Exercise aim -
Restate all the lines below word for word, but omit the pictures.

Data provided -
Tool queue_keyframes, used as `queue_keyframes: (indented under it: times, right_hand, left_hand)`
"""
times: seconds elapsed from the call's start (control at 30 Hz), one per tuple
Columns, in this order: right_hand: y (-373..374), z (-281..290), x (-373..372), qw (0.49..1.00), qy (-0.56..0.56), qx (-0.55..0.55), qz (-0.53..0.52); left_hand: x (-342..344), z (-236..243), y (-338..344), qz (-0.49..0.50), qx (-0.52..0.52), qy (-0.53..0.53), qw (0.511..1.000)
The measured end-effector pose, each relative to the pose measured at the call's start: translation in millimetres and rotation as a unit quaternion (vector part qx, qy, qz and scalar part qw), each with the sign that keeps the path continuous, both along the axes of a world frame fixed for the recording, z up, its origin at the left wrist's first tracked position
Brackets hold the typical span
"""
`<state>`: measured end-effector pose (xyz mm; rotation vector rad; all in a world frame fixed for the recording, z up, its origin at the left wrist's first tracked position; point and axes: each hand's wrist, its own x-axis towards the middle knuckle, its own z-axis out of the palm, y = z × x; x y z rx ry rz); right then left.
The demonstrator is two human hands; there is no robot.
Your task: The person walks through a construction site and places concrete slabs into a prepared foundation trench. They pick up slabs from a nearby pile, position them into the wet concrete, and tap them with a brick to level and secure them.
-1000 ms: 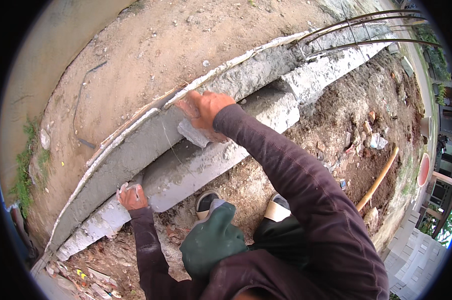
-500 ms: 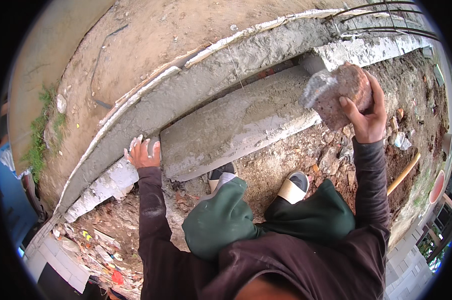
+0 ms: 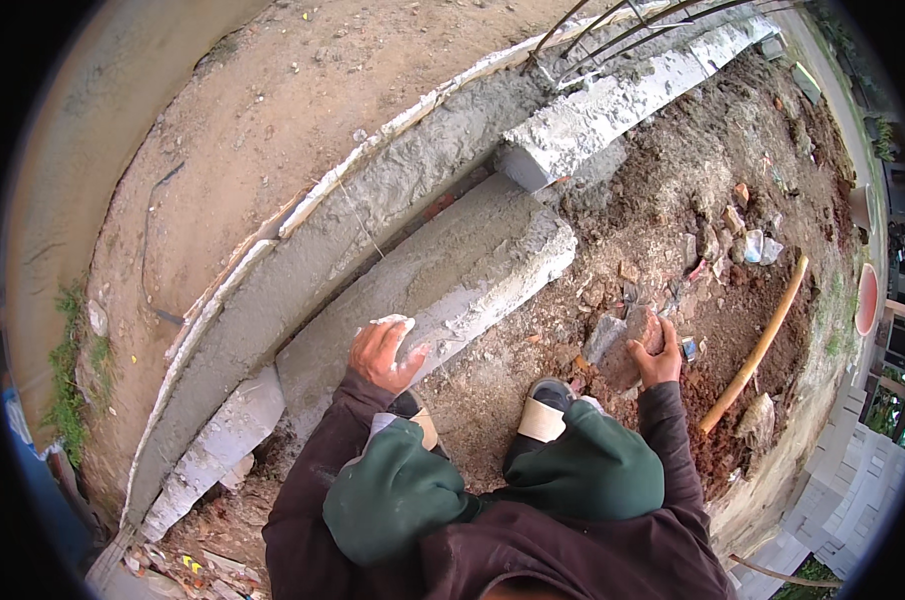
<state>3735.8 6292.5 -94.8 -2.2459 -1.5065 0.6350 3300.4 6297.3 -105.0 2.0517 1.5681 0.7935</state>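
Note:
A rough reddish-grey chunk of stone (image 3: 625,350) with a pale grey end is low over the rubble, right of my feet. My right hand (image 3: 659,357) grips its right side, thumb and fingers curved round it; whether the chunk touches the ground I cannot tell. My left hand (image 3: 381,356), whitened with dried cement, is at the near edge of a loose concrete block (image 3: 443,270). Its thumb stands apart from the fingers, and nothing shows in it. The block lies tilted beside a long strip of wet grey concrete (image 3: 343,240).
Thin steel bars (image 3: 613,40) rise from the concrete's far end. Other white-faced blocks (image 3: 628,105) line the strip. A wooden handle (image 3: 758,345) lies in the reddish soil at right, near broken stones and plastic scraps. My sandalled feet (image 3: 545,408) stand on the dirt.
My right hand has lowered the stone chunk from above the block's far end to near the ground. My left hand has moved right onto the block's near edge. The view has shifted.

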Motion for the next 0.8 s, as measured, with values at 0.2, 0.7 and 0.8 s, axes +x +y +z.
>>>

Output of the exercise -
Tool queue_keyframes, used as `queue_keyframes: (indented under it: times, right_hand, left_hand)`
"""
times: seconds elapsed from the call's start (control at 30 Hz), one per tuple
Columns, in this order: right_hand: y (-373..374), z (-281..290), x (-373..372), qw (0.49..1.00), qy (-0.56..0.56), qx (-0.55..0.55), qz (-0.53..0.52); left_hand: x (-342..344), z (-236..243), y (-338..344), qz (-0.49..0.50), qx (-0.52..0.52), qy (-0.53..0.53), qw (0.511..1.000)
The measured end-effector pose, each relative to the pose measured at the call's start: translation in millimetres and rotation as a unit quaternion (vector part qx, qy, qz and scalar part qw), each with the sign that keeps the path continuous, both along the axes of a world frame fixed for the recording, z up, its origin at the left wrist's first tracked position
Brackets hold the typical span
"""
`<state>`: measured end-effector pose (xyz mm; rotation vector rad; all in a world frame fixed for the recording, z up, its origin at the left wrist's first tracked position; point and axes: each hand's wrist, its own x-axis towards the middle knuckle, its own z-axis out of the palm, y = z × x; x y z rx ry rz); right then left.
The demonstrator is two human hands; there is no robot.
Your task: The person walks through a construction site and places concrete slabs into a prepared foundation trench. They pick up slabs from a nearby pile, position them into the wet concrete, and tap them with a brick to level and secure them.
-1000 ms: 
-500 ms: 
+0 ms: 
<state>3735.8 6292.5 -94.8 -2.2459 -1.5065 0.6350 3300.4 6297.3 -105.0 2.0517 1.5681 0.7935</state>
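Note:
A rough reddish-grey chunk of stone (image 3: 625,350) with a pale grey end is low over the rubble, right of my feet. My right hand (image 3: 659,357) grips its right side, thumb and fingers curved round it; whether the chunk touches the ground I cannot tell. My left hand (image 3: 381,356), whitened with dried cement, is at the near edge of a loose concrete block (image 3: 443,270). Its thumb stands apart from the fingers, and nothing shows in it. The block lies tilted beside a long strip of wet grey concrete (image 3: 343,240).
Thin steel bars (image 3: 613,40) rise from the concrete's far end. Other white-faced blocks (image 3: 628,105) line the strip. A wooden handle (image 3: 758,345) lies in the reddish soil at right, near broken stones and plastic scraps. My sandalled feet (image 3: 545,408) stand on the dirt.
My right hand has lowered the stone chunk from above the block's far end to near the ground. My left hand has moved right onto the block's near edge. The view has shifted.
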
Motion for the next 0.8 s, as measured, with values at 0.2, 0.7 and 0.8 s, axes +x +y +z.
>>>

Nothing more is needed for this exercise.